Chord Specialty Dental Partners (Chord Dental), a third-party dental practice vendor based in Nashville, faces multiple class action lawsuits and a potential HIPAA investigation after a major cyberattack. Chord Dental provides HR, finance, and other administrative services to 60 dental practices and 10 group practices across Tennessee, Indiana, Pennsylvania, New Jersey, Virginia, and Delaware, including pediatric dentistry, orthodontics, oral surgery, and ambulatory surgery centers.

Chord Dental Provides Breach Notice

On March 14, 2025, Chord Dental published a breach notice explaining that it “discovered suspicious activity related to an employee’s email account” on or around September 11, 2024. The company immediately secured its systems and engaged a third-party security team to investigate.

The investigation found that an unauthorized individual had accessed several email accounts between August 19, 2024, and September 25, 2024. The email accounts stored a variety of personal patient information. Chord Dental explained that the information accessed varies by individual and may include:

• Name
• Address
• Social Security number
• Driver’s license
• Bank account information
• Payment card information
• Date of birth
• Medical information
• Health insurance information

Chord Dental said it is unaware of evidence suggesting that any information has been or will be fraudulently misused.

“However, we were unable to rule out the possibility that the information could have been accessed. Therefore, in an abundance of caution, we are notifying potentially impacted individuals of this incident.”

Chord Dental is a HIPAA Business Associate

Dental practices often rely on specialty service providers to carry out administrative tasks.

As Chord Dental notes on its website:

“Our partner practices and providers can lean on our Home Support Office and internal teams, making it easier for dental care teams to focus on the clinical aspects of their practice, and less on the clerical responsibilities of managing a practice.”

As a HIPAA business associate, Chord Dental is responsible for maintaining the privacy and security of patients’ protected health information (PHI) in its care. The Office for Civil Rights (OCR), which enforces HIPAA, investigates all breaches affecting 500 or more, so Chord must respond to this when it happens.

A HIPAA investigation will ask whether Chord Dental follows the Security Rule, conducts a HIPAA Risk Analysis, and follows a Risk Management Plan.

Chord Dental Faces Class Action Lawsuits

In addition to HIPAA enforcement, Chord Dental is already facing at least four proposed federal class action lawsuits related to the breach. At the same time, at least a half-dozen more law firms have issued public statements saying they are also investigating the incident for potential litigation.
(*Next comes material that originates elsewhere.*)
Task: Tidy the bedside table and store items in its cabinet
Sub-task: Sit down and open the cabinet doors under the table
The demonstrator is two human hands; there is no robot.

The lawsuits make similar claims. One of them, brought by Shequita Eury on behalf of her minor child individually and on behalf of all others similarly situated, claims that Chord Dental was reckless and negligent and failed to safeguard sensitive information, putting the plaintiffs at risk for identity theft and fraud crimes.

Eury’s lawsuit alleges:

“Because of defendants’ failures to prevent – and to timely detect – the data breach, plaintiffs and the proposed class have suffered and will continue to suffer damages, including monetary losses, lost time, anxiety and emotional distress.”

The lawsuits seek similar relief, including financial damages and an injunctive order requiring Chord Dental to improve its cybersecurity.

Follow the Security Rule to Protect PHI

Chord Dental’s HIPAA policies and procedures will be scrutinized in any HIPAA investigation and lawsuits. Although HIPAA does not provide individuals with a right to sue, the plaintiffs, suing for breach of privacy and negligence, will use HIPAA standards as a model to compare against Chord Dental’s security practices.

Covered entities, like the dental providers who engaged Chord Dental, are not necessarily off the hook. During a HIPAA investigation, they may be scrutinized for how well they evaluated their business associates. Did they conduct due diligence, as required by HIPAA? Did they have a HIPAA business associate agreement in place? Had they conducted their own risk analysis?

The Security Rule is a blueprint for preventing cybercrime and the gold standard for attentive safeguards of patient data. Review your data security practices today to ensure you’re following HIPAA. By doing so, you can lessen the risk of data breaches and prepare for defense against lawsuits if breaches happen.